Nagaoka I, Trapnell B C, Crystal R G
Pulmonary Branch, National Heart, Lung, and Blood Institute, National Institutes of Health, Bethesda, Maryland 20892.
J Clin Invest. 1990 Feb;85(2):448-55. doi: 10.1172/JCI114458.

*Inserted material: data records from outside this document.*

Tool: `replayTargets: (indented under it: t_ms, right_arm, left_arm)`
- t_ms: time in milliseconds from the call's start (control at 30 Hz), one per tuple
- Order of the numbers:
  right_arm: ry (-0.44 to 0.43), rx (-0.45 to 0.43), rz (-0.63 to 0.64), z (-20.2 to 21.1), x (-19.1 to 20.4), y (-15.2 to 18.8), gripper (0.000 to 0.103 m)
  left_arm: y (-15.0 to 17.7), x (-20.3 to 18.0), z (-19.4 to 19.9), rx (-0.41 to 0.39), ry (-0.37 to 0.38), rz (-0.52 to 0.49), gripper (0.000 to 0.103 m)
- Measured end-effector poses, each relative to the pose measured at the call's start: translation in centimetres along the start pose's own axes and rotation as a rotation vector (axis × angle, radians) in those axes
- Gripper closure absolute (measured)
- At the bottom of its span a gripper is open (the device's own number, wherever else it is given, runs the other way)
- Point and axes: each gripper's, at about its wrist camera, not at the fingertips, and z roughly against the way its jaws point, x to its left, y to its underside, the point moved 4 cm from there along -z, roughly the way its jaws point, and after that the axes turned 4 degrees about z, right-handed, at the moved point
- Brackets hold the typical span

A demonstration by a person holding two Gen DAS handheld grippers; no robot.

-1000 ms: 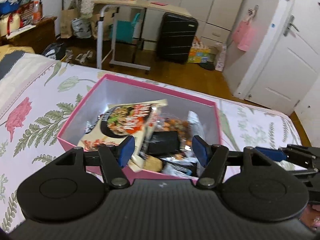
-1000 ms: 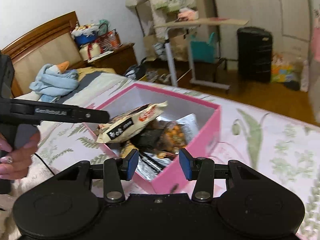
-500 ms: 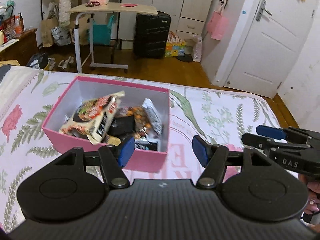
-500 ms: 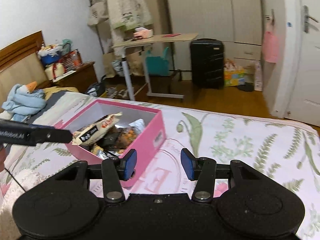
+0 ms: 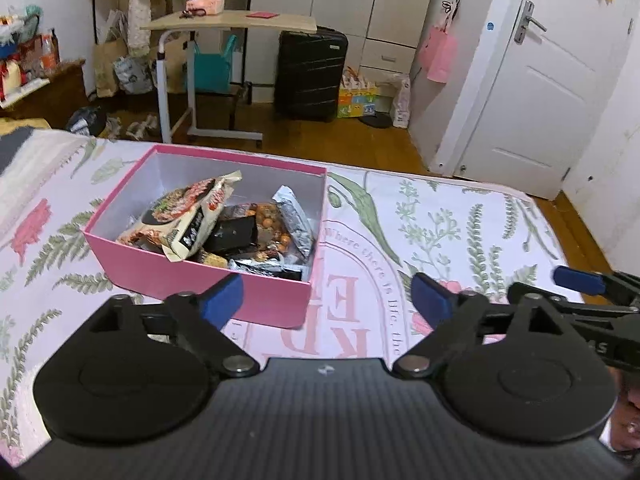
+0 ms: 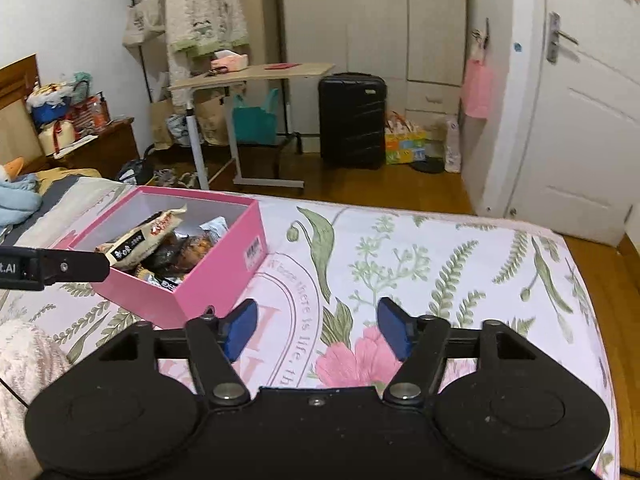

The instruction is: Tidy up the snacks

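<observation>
While hovering above the floral bedspread (image 5: 440, 216), left gripper (image 5: 326, 294) spread wide, blue pads (image 5: 224, 296) apart, nothing between them. Right gripper (image 6: 314, 330) likewise parted and empty, over a pink printed flower on the cover. Pink box (image 5: 200, 280) sitting open on the bedspread, ahead and to the left of both grippers, touching neither. Inside, heaped snacks: large noodle packet (image 5: 188, 216) tilted against the left side and topping the pile, black pouch (image 5: 234, 232) just beside it, clear bag of orange-brown nuts (image 5: 272, 226) near the middle, silver wrapper (image 5: 294, 216) leaning toward the right wall. Same box in the right wrist view (image 6: 216, 272), small label on its near side wall. Right gripper's fingers also visible at the right edge of the left wrist view; left gripper's finger poking in from the left of the right wrist view, tip close to the box's near corner. Beyond the bed: rolling side table (image 5: 236, 24), black suitcase (image 5: 312, 72), white door (image 5: 560, 92), wooden floor (image 5: 340, 136).
</observation>
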Motion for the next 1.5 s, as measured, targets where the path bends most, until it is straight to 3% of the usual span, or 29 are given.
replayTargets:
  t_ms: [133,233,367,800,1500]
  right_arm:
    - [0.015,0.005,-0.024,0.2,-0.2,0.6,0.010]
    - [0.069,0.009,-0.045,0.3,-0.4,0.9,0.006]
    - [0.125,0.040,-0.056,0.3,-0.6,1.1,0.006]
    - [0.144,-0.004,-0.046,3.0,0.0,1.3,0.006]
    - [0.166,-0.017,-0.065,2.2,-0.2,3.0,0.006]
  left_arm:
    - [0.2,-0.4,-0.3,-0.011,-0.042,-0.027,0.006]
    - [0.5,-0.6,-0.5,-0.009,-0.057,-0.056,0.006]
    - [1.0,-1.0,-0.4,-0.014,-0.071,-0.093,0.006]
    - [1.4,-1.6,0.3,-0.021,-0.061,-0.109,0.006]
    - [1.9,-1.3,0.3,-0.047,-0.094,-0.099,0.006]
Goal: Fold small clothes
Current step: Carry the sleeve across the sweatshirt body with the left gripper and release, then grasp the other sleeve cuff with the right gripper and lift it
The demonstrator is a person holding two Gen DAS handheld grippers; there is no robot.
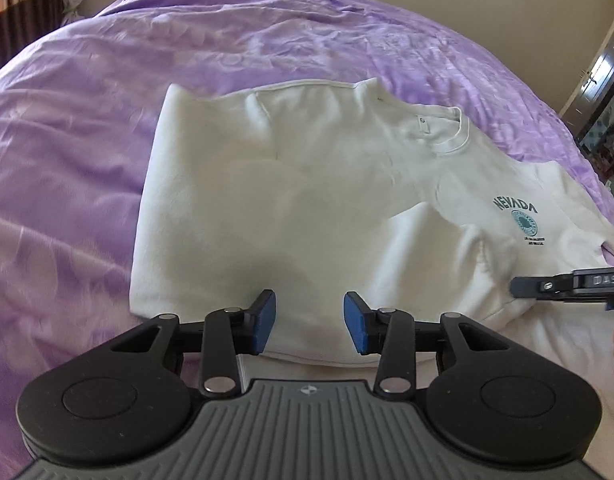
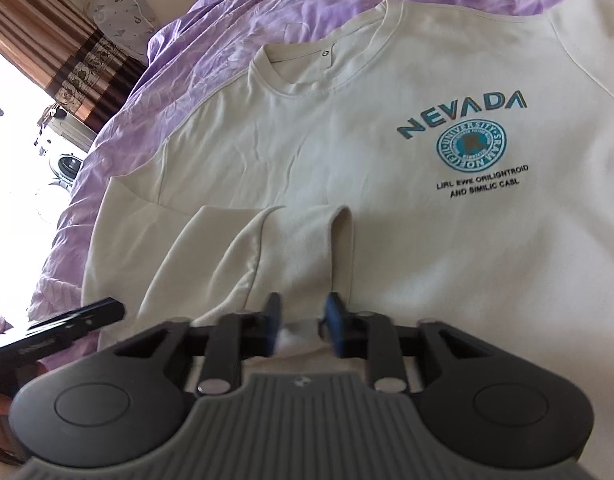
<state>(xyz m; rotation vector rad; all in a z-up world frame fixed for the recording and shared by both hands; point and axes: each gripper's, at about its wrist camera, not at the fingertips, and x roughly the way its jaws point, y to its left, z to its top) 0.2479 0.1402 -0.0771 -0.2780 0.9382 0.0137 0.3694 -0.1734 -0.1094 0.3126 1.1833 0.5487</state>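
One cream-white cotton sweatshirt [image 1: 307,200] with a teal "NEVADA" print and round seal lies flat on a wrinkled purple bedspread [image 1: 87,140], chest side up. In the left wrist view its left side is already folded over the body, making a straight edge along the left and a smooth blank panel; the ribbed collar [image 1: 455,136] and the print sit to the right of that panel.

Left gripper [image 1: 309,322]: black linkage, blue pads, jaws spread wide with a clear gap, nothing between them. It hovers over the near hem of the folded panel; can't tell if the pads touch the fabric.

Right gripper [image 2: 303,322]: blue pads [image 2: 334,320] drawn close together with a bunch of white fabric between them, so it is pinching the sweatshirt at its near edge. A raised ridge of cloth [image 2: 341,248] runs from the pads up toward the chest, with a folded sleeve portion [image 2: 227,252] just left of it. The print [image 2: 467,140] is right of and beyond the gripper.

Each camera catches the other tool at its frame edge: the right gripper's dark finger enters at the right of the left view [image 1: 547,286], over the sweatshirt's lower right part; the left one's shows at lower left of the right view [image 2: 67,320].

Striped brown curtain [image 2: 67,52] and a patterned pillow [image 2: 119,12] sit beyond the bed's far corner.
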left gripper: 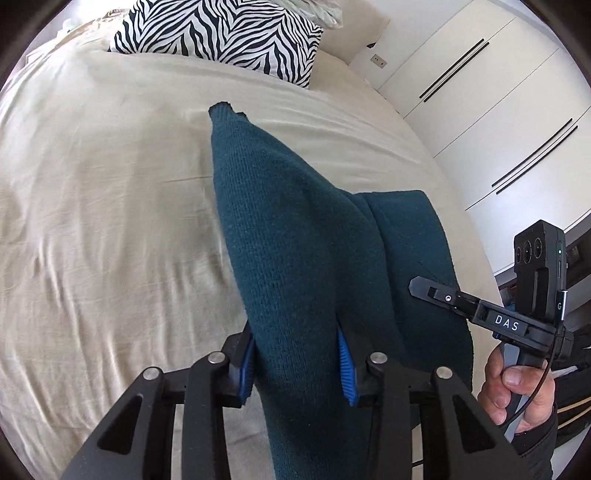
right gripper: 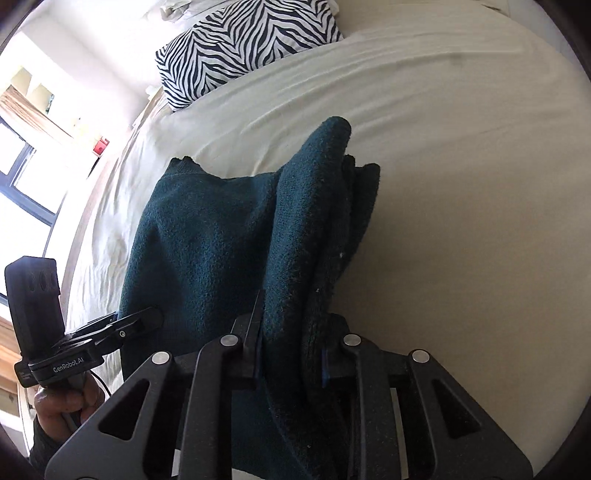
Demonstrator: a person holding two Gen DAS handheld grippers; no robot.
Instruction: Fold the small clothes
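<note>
A dark teal knitted garment (left gripper: pixel 295 236) hangs between both grippers above the bed. My left gripper (left gripper: pixel 297 365) is shut on one bunched edge of it, blue pads pressing the cloth. My right gripper (right gripper: pixel 291 347) is shut on the other edge, where the garment (right gripper: pixel 207 251) is gathered into thick folds. The right gripper also shows in the left wrist view (left gripper: pixel 436 291), at the garment's right side. The left gripper shows in the right wrist view (right gripper: pixel 140 321), at the garment's left side. The cloth's lower part is hidden below the fingers.
A cream sheet covers the bed (left gripper: pixel 92 192), also seen in the right wrist view (right gripper: pixel 461 192). A zebra-striped pillow (left gripper: pixel 221 33) lies at the head, also in the right wrist view (right gripper: pixel 243 48). White wardrobe doors (left gripper: pixel 491 99) stand right; a window (right gripper: pixel 26 173) is left.
</note>
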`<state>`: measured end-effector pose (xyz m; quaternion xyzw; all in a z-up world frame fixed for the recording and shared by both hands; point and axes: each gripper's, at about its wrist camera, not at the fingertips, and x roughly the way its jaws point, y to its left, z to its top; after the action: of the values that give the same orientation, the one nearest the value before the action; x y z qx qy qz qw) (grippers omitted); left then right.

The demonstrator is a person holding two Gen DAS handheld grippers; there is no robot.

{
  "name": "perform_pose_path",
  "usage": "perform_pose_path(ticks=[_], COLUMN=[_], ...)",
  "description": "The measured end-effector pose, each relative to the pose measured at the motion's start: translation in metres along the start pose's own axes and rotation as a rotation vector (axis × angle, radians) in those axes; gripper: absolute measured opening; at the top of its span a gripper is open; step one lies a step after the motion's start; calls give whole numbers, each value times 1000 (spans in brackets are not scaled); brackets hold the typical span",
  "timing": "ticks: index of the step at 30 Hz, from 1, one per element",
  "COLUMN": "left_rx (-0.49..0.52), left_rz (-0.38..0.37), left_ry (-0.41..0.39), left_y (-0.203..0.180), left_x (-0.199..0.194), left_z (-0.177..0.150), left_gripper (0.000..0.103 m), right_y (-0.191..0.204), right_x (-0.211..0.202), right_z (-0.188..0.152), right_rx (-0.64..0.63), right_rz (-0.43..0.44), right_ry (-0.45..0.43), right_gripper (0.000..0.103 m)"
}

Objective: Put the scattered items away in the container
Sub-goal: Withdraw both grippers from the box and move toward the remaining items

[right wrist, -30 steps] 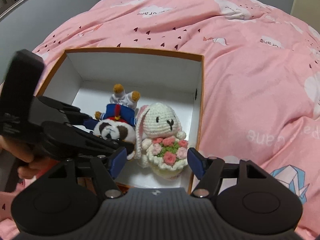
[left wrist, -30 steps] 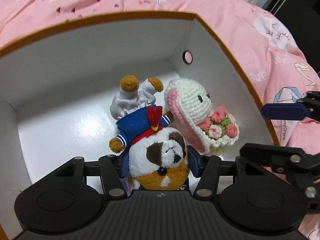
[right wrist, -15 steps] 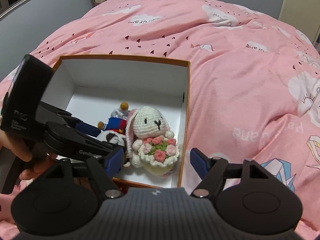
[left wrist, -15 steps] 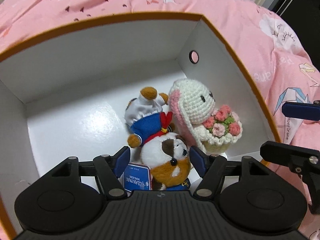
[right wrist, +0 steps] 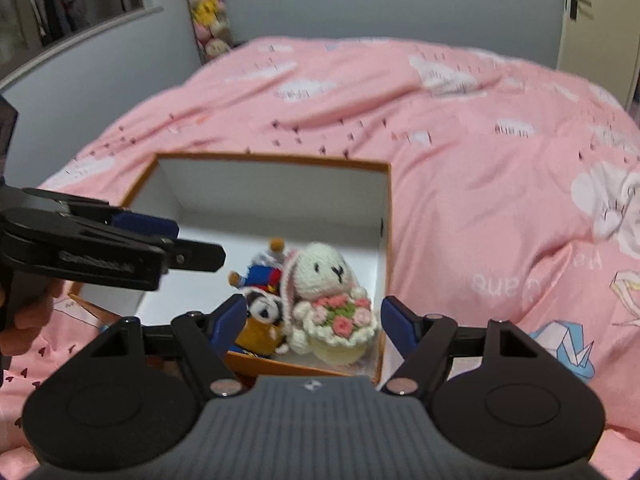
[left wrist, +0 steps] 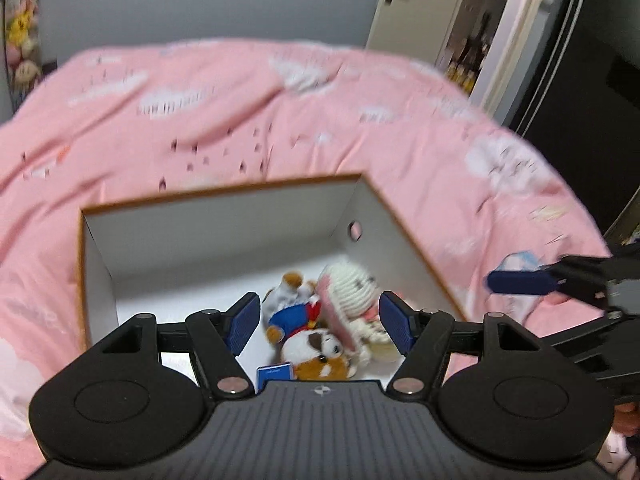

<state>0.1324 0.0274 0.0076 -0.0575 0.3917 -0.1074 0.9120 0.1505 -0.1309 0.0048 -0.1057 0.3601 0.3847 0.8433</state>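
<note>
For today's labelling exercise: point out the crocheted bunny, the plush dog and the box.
crocheted bunny (right wrist: 326, 266), right wrist view, on its face.
plush dog (right wrist: 264, 310), right wrist view, on its head.
box (right wrist: 272, 160), right wrist view, on its far orange rim.

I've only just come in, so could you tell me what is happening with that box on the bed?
A person is tidying soft toys into an open box on a pink bedspread. The crocheted rabbit and the plush dog already lie inside, side by side. The left hand-held gripper and right hand-held gripper are both above the box, open and holding nothing.
</note>
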Motion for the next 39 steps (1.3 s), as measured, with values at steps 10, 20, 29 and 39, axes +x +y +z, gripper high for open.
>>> perform_pose_path(ticks=[10, 20, 29, 39], left_rx=[-27, -82, -125, -119], left_rz=[-89, -72, -101, -85], left_ry=[-61, 16, 79, 133], left_y=[-14, -7, -4, -6], left_x=[-54, -62, -58, -55], left_z=[-22, -80, -113, -124], left_gripper=[77, 77, 75, 75], right_y=[16, 23, 21, 20], right_x=[-20, -12, -2, 2], right_z=[-21, -54, -73, -81], right_rx=[19, 75, 98, 114], right_rz=[143, 159, 113, 100], right_ry=[-45, 57, 137, 186], right_gripper=[84, 79, 72, 72])
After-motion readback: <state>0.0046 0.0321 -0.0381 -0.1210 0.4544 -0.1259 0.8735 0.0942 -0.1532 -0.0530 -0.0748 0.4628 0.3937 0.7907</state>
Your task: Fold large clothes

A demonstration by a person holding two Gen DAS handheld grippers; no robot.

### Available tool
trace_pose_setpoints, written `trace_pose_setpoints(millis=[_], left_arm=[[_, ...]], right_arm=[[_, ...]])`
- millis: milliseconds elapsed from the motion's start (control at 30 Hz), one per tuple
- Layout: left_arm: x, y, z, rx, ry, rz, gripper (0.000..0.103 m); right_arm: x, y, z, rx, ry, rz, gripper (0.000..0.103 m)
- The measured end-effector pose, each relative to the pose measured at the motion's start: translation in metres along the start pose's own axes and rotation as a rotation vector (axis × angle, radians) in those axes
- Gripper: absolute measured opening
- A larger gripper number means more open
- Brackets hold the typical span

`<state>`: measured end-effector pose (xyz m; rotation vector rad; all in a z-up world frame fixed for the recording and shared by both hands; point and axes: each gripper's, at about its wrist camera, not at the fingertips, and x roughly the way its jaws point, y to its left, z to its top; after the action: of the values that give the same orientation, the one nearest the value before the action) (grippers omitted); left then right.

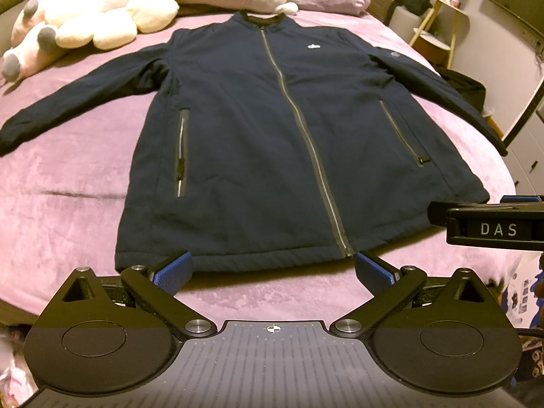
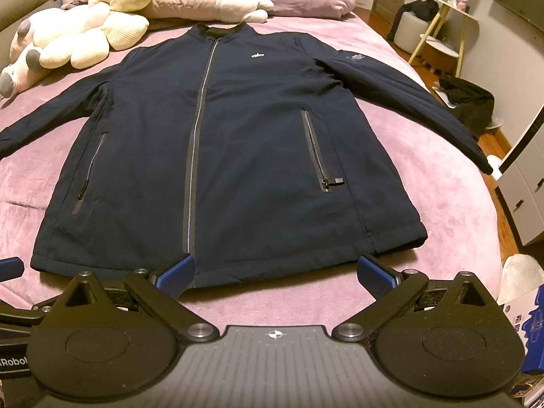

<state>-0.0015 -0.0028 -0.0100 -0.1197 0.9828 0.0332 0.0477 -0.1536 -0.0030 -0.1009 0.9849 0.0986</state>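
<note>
Navy and padded, the zip-front jacket [image 1: 272,136] lies face up and flat on the mauve bedspread [image 1: 68,187], zipped to the collar, hem toward you, both sleeves angled out to the sides. Nothing is folded yet, so your first move is probably a sleeve or a side panel.

Your left gripper [image 1: 272,272] hangs just short of the hem, fingers spread wide and holding nothing; the right gripper [image 2: 275,272] sits likewise at the hem, spread and empty, a little further toward the jacket's right pocket zip [image 2: 316,149].

Padded cloth is bulky and springs back, so pinch through both layers at the edge, not just the shell. Take the hem corner with one gripper and the shoulder on the same side with the other, and carry them across together so the fold line runs straight beside the centre zip [image 2: 199,142]. Lift only slightly; dragging will probably ruck the plush bedspread. Mind the plush toys [image 2: 68,37] close beside the collar.
</note>
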Motion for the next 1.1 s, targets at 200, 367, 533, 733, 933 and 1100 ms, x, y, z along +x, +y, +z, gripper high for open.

Activated macrophages release tissue forms of insulin-like growth factor I (IGF-I), 20-25-kD products of the IGF-I gene, thus providing an extracellular growth and differentiation signal at sites of inflammation. To examine the control of IGF-I gene expression in mononuclear phagocytes, the human macrophage-like cell line U937 was evaluated at rest and after surface activation with phorbol myristate acetate (PMA) or Ca2+ ionophore. Northern analysis and RNAse protection analysis with 32P-labeled IGF-I-specific probes demonstrated that the IGF-I mRNA transcripts of resting U937 cells were similar in size and amount to those of resting human alveolar macrophages, mononuclear phagocytes known to express the IGF-I gene. Nuclear run-off assays demonstrated that surface activation of U937 cells increased the transcription rate of the IGF-I gene four- to fivefold, a process that was inhibited by cycloheximide, suggesting that active protein synthesis was involved in the activation pathway. Despite this, cytoplasmic IGF-I mRNA levels after surface activation declined markedly, a process blocked by a protein kinase C inhibitor (for PMA activation) or a calmodulin antagonist (for Ca2+ ionophore activation). Like the increased transcription of the IGF-I gene, modulation of IGF-I mRNA transcript levels required active protein synthesis; in the presence of cycloheximide constitutive IGF-I mRNA levels increased and surface activation no longer caused a decrease in transcript number. Interestingly, surface activation caused a rapid release of IGF-I, even in the presence of a protein synthesis inhibitor, suggesting that mononuclear phagocytes have a preformed, stored, releasable pool of IGF-I. Together these observations demonstrate that IGF-I gene expression is complex and probably involves control of transcription rate, cytoplasmic mRNA levels possibly mediated through protein kinase C, calcium influx and calmodulin, and finally, release of preformed IGF-I from a storage pool.
活化的巨噬细胞释放胰岛素样生长因子I(IGF-I)的组织形式,即IGF-I基因的20 - 25kD产物,从而在炎症部位提供细胞外生长和分化信号。为了研究单核吞噬细胞中IGF-I基因表达的调控,对人巨噬细胞样细胞系U937在静息状态以及用佛波酯(PMA)或钙离子载体进行表面活化后进行了评估。用32P标记的IGF-I特异性探针进行的Northern分析和RNA酶保护分析表明,静息U937细胞的IGF-I mRNA转录本在大小和数量上与静息人肺泡巨噬细胞(已知表达IGF-I基因的单核吞噬细胞)的相似。核转录分析表明,U937细胞的表面活化使IGF-I基因的转录速率提高了4至5倍,这一过程被放线菌酮抑制,表明活性蛋白质合成参与了活化途径。尽管如此,表面活化后细胞质IGF-I mRNA水平显著下降,这一过程被蛋白激酶C抑制剂(用于PMA活化)或钙调蛋白拮抗剂(用于钙离子载体活化)所阻断。与IGF-I基因转录增加一样,IGF-I mRNA转录本水平的调节也需要活性蛋白质合成;在放线菌酮存在的情况下,组成型IGF-I mRNA水平升高,表面活化不再导致转录本数量减少。有趣的是,即使存在蛋白质合成抑制剂,表面活化仍会导致IGF-I快速释放,这表明单核吞噬细胞有一个预先形成的、储存的、可释放的IGF-I池。这些观察结果共同表明,IGF-I基因表达是复杂的,可能涉及转录速率的控制、可能通过蛋白激酶C、钙内流和钙调蛋白介导的细胞质mRNA水平,以及最终从储存池中释放预先形成的IGF-I。